“A very considerable objection,” answered I; “first, because I never fight without knowing why; and secondly, because my brother is not in the habit of fighting by proxy.”

“Not know why?” roared the captain. “There! read that! Oh! I wish you were hale and whole, cornet, that I might have the pleasure of a crack with you!”

I lost no time in reading the letter; and at once perceived that my unlucky relative had, in the flurry of his love, misdirected each of the two epistles just now spoken of, and consequently informed “the divine Alicia” that he could hold no further intercourse with her, &c.

A fit of convulsive laughter involuntarily seized me, which nothing could restrain; and the captain meanwhile, nearly bursting with rage, reinvited me to be shot at. My brother stood all the time like a ghost, in more pain, and almost in as great a passion as our visitor. He was unable to articulate; and the pillows fixed under each arm rendered him one of the most grotesque figures that a painter could fancy.

When I recovered the power of speaking (which was not speedily), I desired Tennyson to follow me to another room: he took up his pistol-case, and expecting I was about to indulge him with a crack or two, seemed somewhat easier in mind and temper. I at once explained to him the curious mistake, and without the least hesitation the captain burst into a much stronger paroxysm of laughter than I had just escaped from. Never did any officer in the king’s service enjoy a victory more than Captain Edwards did this strange blunder. It was quite to his taste, and on our proposing to make the invalid as happy as exhaustion and fractures would admit of, a new scene, equally unexpected, but of more serious consequences, turned up.
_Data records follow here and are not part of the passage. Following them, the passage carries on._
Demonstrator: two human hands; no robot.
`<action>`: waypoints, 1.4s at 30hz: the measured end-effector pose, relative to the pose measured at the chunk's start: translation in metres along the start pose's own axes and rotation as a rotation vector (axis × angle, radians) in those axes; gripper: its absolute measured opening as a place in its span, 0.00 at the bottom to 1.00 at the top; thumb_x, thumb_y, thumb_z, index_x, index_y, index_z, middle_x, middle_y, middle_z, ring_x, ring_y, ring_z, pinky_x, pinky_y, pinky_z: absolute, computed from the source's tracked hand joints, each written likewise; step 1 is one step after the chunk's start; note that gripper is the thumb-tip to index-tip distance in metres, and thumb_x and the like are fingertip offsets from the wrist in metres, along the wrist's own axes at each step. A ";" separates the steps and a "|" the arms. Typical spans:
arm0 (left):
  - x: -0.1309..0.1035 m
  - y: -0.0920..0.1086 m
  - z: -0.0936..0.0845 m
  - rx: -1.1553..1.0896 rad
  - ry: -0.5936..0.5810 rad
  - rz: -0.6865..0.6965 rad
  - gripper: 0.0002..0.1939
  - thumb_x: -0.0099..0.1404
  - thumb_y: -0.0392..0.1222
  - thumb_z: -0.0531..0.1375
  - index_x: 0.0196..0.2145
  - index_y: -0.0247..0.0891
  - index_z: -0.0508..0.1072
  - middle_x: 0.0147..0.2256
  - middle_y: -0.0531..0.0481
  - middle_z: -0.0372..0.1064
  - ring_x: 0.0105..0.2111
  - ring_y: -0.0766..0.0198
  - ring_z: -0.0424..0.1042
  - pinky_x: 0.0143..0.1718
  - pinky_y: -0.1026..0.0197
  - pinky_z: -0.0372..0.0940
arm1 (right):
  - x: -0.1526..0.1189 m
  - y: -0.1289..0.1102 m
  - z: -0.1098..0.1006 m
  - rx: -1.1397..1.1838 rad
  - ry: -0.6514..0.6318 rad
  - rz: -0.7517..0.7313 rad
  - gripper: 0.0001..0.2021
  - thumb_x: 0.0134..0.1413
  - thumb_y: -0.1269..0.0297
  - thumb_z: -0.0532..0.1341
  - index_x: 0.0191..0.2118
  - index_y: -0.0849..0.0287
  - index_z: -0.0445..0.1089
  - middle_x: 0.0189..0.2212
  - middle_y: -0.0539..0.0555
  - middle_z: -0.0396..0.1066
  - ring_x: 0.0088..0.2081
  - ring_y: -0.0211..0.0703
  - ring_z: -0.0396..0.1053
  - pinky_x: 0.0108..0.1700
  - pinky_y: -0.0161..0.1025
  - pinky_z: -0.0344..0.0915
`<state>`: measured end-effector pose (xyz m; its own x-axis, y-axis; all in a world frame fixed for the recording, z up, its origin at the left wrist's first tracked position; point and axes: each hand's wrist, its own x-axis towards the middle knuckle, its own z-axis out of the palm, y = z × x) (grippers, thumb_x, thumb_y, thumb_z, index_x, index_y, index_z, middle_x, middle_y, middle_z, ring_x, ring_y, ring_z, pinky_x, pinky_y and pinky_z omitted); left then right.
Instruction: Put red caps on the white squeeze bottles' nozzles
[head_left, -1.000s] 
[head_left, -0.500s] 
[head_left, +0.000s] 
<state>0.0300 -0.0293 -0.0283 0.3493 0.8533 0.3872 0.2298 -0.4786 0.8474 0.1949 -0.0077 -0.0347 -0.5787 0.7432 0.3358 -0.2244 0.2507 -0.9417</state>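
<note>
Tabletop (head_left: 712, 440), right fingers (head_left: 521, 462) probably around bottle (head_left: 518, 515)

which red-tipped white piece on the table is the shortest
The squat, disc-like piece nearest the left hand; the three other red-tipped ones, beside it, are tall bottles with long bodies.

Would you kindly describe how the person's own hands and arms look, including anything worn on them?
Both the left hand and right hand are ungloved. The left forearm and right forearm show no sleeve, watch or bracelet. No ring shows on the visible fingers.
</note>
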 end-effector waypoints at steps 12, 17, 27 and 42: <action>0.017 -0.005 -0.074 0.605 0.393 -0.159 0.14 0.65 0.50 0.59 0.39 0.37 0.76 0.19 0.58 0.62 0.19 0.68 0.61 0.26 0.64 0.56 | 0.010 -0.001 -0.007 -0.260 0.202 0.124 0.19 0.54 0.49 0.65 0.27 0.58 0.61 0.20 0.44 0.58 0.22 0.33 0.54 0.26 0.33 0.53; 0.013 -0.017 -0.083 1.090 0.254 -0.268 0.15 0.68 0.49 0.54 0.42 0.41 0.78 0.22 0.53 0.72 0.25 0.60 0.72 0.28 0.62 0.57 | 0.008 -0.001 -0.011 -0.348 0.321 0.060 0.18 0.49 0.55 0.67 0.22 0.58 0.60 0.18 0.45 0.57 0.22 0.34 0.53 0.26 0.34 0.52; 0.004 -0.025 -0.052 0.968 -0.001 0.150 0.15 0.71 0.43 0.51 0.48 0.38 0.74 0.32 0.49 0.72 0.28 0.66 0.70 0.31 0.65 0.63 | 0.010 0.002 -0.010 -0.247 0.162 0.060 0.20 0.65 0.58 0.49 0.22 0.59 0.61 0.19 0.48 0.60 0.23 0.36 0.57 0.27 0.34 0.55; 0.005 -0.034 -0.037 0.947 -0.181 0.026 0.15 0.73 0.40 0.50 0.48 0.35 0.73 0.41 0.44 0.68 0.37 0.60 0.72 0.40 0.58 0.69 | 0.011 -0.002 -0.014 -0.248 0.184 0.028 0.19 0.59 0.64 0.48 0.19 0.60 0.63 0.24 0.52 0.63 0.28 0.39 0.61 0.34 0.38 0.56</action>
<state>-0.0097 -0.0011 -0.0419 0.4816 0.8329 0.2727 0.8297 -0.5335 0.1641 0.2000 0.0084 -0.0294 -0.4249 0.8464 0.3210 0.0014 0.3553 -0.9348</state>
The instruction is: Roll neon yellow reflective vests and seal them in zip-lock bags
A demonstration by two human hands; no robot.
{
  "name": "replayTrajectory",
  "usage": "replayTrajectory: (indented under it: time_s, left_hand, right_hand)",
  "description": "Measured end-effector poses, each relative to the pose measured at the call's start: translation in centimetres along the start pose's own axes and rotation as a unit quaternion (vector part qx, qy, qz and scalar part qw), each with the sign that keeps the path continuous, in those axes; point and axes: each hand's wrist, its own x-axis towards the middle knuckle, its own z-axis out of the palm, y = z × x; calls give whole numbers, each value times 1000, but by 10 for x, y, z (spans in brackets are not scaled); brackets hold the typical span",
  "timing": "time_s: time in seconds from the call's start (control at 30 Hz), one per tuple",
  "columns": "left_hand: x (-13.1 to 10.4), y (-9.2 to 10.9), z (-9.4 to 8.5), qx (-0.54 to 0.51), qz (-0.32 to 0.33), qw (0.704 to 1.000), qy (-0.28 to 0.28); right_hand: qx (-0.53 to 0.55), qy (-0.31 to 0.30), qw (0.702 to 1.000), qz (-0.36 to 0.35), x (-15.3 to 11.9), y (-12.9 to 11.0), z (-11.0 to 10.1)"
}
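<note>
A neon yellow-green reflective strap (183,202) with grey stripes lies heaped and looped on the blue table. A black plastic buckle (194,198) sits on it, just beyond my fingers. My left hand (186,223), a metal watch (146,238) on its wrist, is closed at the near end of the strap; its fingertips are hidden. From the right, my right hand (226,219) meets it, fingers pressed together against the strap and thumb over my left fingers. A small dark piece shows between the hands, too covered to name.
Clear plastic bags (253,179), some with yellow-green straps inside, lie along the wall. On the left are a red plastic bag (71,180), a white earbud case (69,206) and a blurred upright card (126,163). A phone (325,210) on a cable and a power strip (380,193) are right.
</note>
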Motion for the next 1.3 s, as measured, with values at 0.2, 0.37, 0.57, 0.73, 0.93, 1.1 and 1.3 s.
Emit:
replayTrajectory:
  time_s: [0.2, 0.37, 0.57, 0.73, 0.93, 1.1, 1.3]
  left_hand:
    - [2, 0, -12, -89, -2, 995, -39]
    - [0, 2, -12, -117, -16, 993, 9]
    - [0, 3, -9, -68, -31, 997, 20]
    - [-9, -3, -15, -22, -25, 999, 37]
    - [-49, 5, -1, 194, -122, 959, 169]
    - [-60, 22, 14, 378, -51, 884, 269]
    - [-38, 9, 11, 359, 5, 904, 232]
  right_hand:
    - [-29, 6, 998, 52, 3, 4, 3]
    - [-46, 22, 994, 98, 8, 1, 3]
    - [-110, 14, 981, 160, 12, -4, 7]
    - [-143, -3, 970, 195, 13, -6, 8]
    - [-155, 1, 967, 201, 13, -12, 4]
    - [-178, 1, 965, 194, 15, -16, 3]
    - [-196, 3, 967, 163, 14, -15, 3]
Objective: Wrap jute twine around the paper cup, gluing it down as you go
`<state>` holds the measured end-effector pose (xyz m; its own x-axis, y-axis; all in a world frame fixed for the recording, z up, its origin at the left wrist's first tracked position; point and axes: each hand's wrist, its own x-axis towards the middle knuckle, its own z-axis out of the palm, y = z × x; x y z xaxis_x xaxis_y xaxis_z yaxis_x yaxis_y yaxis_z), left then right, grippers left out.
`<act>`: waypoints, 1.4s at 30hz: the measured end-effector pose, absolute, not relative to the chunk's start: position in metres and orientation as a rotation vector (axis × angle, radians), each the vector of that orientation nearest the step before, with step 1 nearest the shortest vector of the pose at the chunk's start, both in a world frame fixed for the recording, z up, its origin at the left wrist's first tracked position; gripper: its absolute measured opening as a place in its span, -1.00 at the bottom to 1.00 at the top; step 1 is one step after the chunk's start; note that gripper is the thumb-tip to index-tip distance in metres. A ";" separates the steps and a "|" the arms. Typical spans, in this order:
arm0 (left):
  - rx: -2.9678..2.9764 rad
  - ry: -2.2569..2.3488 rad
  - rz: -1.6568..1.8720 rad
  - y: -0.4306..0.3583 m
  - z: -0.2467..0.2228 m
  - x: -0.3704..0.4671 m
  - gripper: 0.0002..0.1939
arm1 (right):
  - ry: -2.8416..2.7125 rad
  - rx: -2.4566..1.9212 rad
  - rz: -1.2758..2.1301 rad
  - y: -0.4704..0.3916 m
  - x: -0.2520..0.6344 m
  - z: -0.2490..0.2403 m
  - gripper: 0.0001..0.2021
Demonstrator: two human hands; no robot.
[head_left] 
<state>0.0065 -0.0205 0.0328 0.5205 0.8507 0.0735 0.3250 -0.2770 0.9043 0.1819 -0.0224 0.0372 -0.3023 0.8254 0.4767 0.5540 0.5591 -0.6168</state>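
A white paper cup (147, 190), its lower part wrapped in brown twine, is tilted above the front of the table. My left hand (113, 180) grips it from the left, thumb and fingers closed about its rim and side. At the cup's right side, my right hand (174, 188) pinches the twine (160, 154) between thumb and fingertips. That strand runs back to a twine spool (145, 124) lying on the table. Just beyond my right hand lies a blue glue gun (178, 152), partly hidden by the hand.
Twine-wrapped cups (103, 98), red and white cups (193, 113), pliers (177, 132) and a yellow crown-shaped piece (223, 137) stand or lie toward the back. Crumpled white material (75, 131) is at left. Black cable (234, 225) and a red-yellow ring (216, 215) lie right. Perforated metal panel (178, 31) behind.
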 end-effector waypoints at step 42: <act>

A ruddy, active and handsome country girl came to the door, and sprang with rapidity from a pillion on which she had been riding behind a good-looking rustic lad. Our landlady greeted her new customer with her usual urbanity. “You’re welcome to these parts, miss,” said Mrs. Mahony: “you stop to-night—to be sure you do:—what do you choose, miss?—Clean out the settle-bed parlour:—the chickens and rashers, miss, are capital, so they are.—Gassoon, do run and howld the lady’s beast; go, avourneen, carry him in and wipe him well—do you hear? and throw a wisp of hay before the poor brute. You rode hard, miss, so you did!”

“Oh! where’s the cornet?” cried the impatient maiden, totally disregarding Mrs. Mahony: for it was Jenny —— herself, who had come speedily from Philipstown to forestall the happy moments which my bewildered brother had, in his letter to his Alicia, so delightfully anticipated. Nothing could restrain her impatience; she burst into the little parlour full on the astounded invalid, who was still standing bolt upright, like a statue, in the very position wherein we had left him. His loving Jenny, however, unconscious that his collarbones had been disunited, rushed into his arms with furious affection. “Oh! my dearest Jack!” cried she, “we never part no more! no, never—never!” and tight, indeed, was the embrace wherewith the happy Jenny now encircled the astonished cornet; but, alas! down came one of the pillows! the arm, of course, closed; and one half of the left collar-bone being as ignorant as its owner of the cause of so obstreperous an embrace, and, wishing as it were to see what matter was going forward in the world, instantly divorced itself from the other half, and thrusting its ivory end through the flesh, skin, and integuments (which had obstructed its egress), quickly appeared peeping through the lover’s shirt.

The unfortunate inamorato could stand these accumulated shocks no longer, and sank upon the feather-bed in a state of equal astonishment and exhaustion, groaning pitiously.

Here I must again apply to the imagination of my reader for a true picture of the succeeding scene. Fielding alone could render a detail palatable; the surgeons were once more sent for to reset the collar: an energetic kiss, which his Jenny had imprinted on the cornet’s nose, again somewhat disturbed its new position, and conferred a pain so acute, as to excite exclamations, by no means gentle in their nature, from the unresisting sufferer.

Suffice it to say, Jenny was with much difficulty at length forced away from her Jack, if not in a dead faint, at least in something extremely like one. An éclaircissement took place so soon as she came round; and the compromise, before hinted at, was ultimately effected.